Copy each line of the material beneath that holds the word "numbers".

☆ ☆ ☆ ☆ ☆

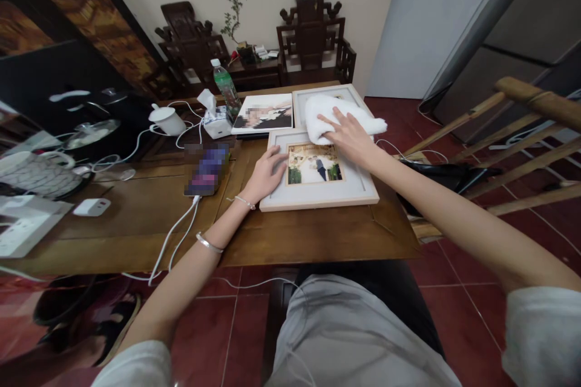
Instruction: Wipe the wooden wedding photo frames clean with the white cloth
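A light wooden picture frame lies flat near the table's front edge, a small photo set inside its pale mat. My left hand rests on the frame's left side with fingers stretched out, holding nothing. Pressed over the far right part of the frame is a bunched white cloth. My right hand grips this cloth from above, its fingers partly spread across it. Behind, a second picture frame is partly hidden under the cloth. A white-edged photo panel lies beside it.
Left of the frames lie a phone with a white cable, a tissue box and a green-labelled bottle. Further left are a lidded white cup, a charger and a power strip. A wooden chair stands right.
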A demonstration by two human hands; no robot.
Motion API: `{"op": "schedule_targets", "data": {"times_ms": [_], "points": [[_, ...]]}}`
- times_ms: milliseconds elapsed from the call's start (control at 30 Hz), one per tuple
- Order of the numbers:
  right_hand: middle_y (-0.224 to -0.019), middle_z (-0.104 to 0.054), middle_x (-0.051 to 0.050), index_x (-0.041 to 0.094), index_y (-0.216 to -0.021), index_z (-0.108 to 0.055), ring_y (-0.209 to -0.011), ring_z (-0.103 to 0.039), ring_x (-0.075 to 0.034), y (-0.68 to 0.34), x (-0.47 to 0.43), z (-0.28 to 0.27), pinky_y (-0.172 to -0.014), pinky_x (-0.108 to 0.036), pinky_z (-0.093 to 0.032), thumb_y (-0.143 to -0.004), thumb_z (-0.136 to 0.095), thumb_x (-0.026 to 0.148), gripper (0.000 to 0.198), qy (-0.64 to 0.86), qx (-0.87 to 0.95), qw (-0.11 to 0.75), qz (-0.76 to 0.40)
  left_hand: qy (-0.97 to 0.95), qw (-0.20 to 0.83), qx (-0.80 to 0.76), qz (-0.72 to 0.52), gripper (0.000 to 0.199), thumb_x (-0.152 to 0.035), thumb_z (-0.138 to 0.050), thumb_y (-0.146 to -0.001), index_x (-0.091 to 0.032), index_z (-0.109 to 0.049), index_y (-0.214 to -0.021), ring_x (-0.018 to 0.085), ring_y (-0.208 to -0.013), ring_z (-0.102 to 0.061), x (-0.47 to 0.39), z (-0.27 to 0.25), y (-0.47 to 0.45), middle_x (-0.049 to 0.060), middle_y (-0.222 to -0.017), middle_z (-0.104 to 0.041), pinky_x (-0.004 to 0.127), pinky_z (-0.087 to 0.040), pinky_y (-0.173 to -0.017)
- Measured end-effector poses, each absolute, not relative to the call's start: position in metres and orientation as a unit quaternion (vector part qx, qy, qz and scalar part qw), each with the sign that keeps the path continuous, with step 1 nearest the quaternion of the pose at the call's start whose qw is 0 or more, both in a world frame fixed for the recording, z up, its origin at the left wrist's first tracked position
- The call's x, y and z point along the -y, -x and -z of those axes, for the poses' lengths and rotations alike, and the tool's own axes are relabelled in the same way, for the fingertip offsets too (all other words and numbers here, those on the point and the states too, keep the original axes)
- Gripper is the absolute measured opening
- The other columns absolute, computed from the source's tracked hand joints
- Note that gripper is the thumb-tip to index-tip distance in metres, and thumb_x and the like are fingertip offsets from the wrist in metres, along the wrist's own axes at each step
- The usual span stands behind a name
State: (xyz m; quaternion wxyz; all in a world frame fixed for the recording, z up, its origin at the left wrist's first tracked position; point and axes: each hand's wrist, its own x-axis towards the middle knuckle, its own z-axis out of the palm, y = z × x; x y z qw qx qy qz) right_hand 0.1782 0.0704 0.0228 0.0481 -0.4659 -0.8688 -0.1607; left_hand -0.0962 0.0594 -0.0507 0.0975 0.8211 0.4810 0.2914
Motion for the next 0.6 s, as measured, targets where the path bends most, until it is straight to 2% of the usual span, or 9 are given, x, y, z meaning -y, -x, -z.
{"op": "schedule_targets", "data": {"times_ms": [133,300,433,533,600], "points": [[-0.162,-0.044,-0.014,0.014,-0.13,-0.069,-0.139,-0.044,-0.04,-0.165,-0.075,-0.004,-0.103,-0.053,-0.041,-0.087,-0.046,0.002,0.05,0.472,0.868,-0.038,0.149,-0.823,0.103,-0.48,-0.286,0.035,-0.03,-0.051,-0.099,-0.019,-0.067,-0.129,0.03,-0.146,-0.047,-0.06,0.054,0.097,0.014,-0.153,-0.055,0.052,-0.036,-0.123],[-0.155,-0.053,-0.014,0.017,-0.127,-0.072,-0.126,-0.056,-0.035,-0.159,-0.025,-0.015,-0.089,-0.043,-0.045,-0.086,-0.044,0.001,0.052,0.459,0.879,-0.082,0.103,-0.829,0.114,-0.477,-0.269,0.041,-0.034,-0.051,-0.099,-0.018,-0.063,-0.135,0.033,-0.152,-0.038,-0.063,0.059,0.098,0.014,-0.156,-0.051,0.057,-0.029,-0.125],[-0.133,-0.07,-0.016,0.018,-0.12,-0.075,-0.107,-0.068,-0.03,-0.156,0.03,-0.039,-0.077,-0.038,-0.048,-0.082,-0.048,-0.001,0.05,0.437,0.891,-0.122,0.027,-0.829,0.118,-0.478,-0.265,0.046,-0.036,-0.046,-0.101,-0.016,-0.059,-0.14,0.032,-0.153,-0.034,-0.066,0.062,0.098,0.015,-0.157,-0.049,0.056,-0.025,-0.128],[-0.118,-0.075,-0.017,0.018,-0.112,-0.076,-0.099,-0.071,-0.027,-0.152,0.063,-0.053,-0.08,-0.037,-0.05,-0.081,-0.048,-0.002,0.047,0.412,0.902,-0.128,-0.007,-0.83,0.119,-0.479,-0.26,0.048,-0.035,-0.045,-0.1,-0.013,-0.058,-0.141,0.033,-0.153,-0.034,-0.066,0.062,0.098,0.017,-0.157,-0.049,0.055,-0.024,-0.128],[-0.127,-0.072,-0.018,0.018,-0.111,-0.077,-0.105,-0.071,-0.029,-0.15,0.073,-0.053,-0.085,-0.038,-0.052,-0.08,-0.048,-0.003,0.047,0.407,0.907,-0.106,-0.008,-0.833,0.118,-0.476,-0.256,0.048,-0.034,-0.044,-0.1,-0.013,-0.058,-0.14,0.034,-0.154,-0.033,-0.067,0.061,0.098,0.018,-0.156,-0.05,0.056,-0.024,-0.128]]}}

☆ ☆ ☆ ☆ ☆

● **Solution**
- Order of the numbers:
- The call's x, y and z point along the -y, -x and -z of those axes, for the poses' lengths and rotations alike, and the tool's own axes are relabelled in the same way, for the fingertip offsets too (all other words and numbers here, those on the point and the states too, keep the original axes)

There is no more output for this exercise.